Les ministres des Finances de la zone euro, réunis lundi à Bruxelles, devraient prendre le parti de la Commission européenne dans son bras de fer avec la coalition populiste au pouvoir en Italie, dont le budget a été rejeté il y a deux semaines.
« Tout le monde est inquiet », assure un haut responsable européen, qui observe circonspect l’affrontement entre la Commission, garante des règles budgétaires de l’UE, et le gouvernement italien, bien décidé à défendre son budget 2019, pourtant totalement en dehors des clous. Les ministres de la zone euro (l’Eurogroupe) « voudront encourager le dialogue avec les Italiens », explique une source diplomatique. Mais ils auront aussi « à coeur de rappeler leur soutien à la Commission (…) Les règles sont les règles ».
Bruxelles a rejeté le 23 octobre le projet de budget italien, une première dans son histoire, fustigeant « une déviation claire, nette, assumée » par rapport aux règles européennes. La Commission reproche à la coalition populiste au pouvoir à Rome, formée de la Ligue (extrême droite) et du Mouvement Cinq Etoiles (M5S, antisystème) d’avoir présenté un déficit de 2,4% du produit intérieur brut (PIB) pour 2019, très au-dessus de ce que prévoyait le précédent gouvernement de centre gauche (0,8%).
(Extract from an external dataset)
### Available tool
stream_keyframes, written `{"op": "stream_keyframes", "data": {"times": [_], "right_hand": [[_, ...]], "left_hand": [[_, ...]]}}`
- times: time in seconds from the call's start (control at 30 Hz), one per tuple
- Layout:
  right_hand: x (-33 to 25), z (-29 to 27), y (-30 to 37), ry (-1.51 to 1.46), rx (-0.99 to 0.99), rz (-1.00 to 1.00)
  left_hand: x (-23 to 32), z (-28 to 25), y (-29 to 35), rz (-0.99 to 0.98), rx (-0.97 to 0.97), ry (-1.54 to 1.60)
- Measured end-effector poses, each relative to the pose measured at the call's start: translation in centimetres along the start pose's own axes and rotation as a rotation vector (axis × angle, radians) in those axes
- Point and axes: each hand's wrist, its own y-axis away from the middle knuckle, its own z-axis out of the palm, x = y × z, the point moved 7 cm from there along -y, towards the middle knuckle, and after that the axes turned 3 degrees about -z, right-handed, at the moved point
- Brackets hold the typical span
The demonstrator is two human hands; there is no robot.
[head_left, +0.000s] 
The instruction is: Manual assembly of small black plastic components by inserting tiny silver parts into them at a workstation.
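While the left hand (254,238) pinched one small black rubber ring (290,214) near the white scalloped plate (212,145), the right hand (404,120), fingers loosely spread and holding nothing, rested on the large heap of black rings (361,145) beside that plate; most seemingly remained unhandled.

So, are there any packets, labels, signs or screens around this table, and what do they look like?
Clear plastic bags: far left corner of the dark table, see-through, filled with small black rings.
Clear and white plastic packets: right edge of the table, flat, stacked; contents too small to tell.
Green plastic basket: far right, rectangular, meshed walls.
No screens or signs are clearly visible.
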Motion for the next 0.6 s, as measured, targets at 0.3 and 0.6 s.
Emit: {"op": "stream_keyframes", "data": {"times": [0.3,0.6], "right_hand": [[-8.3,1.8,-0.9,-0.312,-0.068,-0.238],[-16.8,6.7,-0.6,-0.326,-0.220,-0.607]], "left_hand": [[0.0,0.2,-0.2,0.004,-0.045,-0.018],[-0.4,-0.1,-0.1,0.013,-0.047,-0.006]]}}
L’Italie a jusqu’au 13 novembre pour fournir un budget révisé, sans quoi elle s’expose à une « procédure pour déficit excessif », susceptible d’aboutir à des sanctions financières. « Ce sera inévitable » si rien ne change, promet une source européenne. « La procédure sera engagée mais il y aura une phase de dialogue », a répondu lundi dans le Financial Times, Luigi Di Maio, le chef de file du M5S. « Je ne pense pas que nous irons jusqu’aux sanctions financières ». Le vice-premier ministre se dit convaincu qu’il est possible de « réduire considérablement la dette publique avec un budget important » et que la « recette » italienne fera des émules si elle fonctionne. Le patron de la Ligue, Matteo Salvini, également vice-premier ministre, a, lui, appelé ses partisans à manifester le 8 décembre à Rome pour dire « pacifiquement » aux « messieurs de Bruxelles: laissez-nous travailler, vivre et respirer ». « Plus jamais une Italie à genoux », a-t-il lancé.
« Basta ! »
La situation économique et sociale en Italie est préoccupante avec un taux de chômage à 10,1%, très au-dessus de la moyenne de la zone euro (8,1%), et une stagnation de l’activité au troisième trimestre (+0,0%), une première depuis trois ans, qui pourrait avoir des conséquences dans la bataille avec Bruxelles. La coalition a en effet bâti son budget 2019 sur une prévision de croissance très optimiste de 1,5%, quand le Fonds monétaire international (FMI) ne table que sur 1% et la Commission européenne – qui doit présenter de nouvelles prévisions jeudi – sur 1,1%. Or si la croissance est plus faible que prévu, le déficit risque d’être encore plus important. Pour ne rien arranger, Rome, qui ploie déjà sous une énorme dette de 2.300 milliards d’euros (131% de son PIB), a vu la note de son endettement dégradée par l’agence Moody’s, tandis que Standard & Poor’s a abaissé sa perspective, de stable à négative.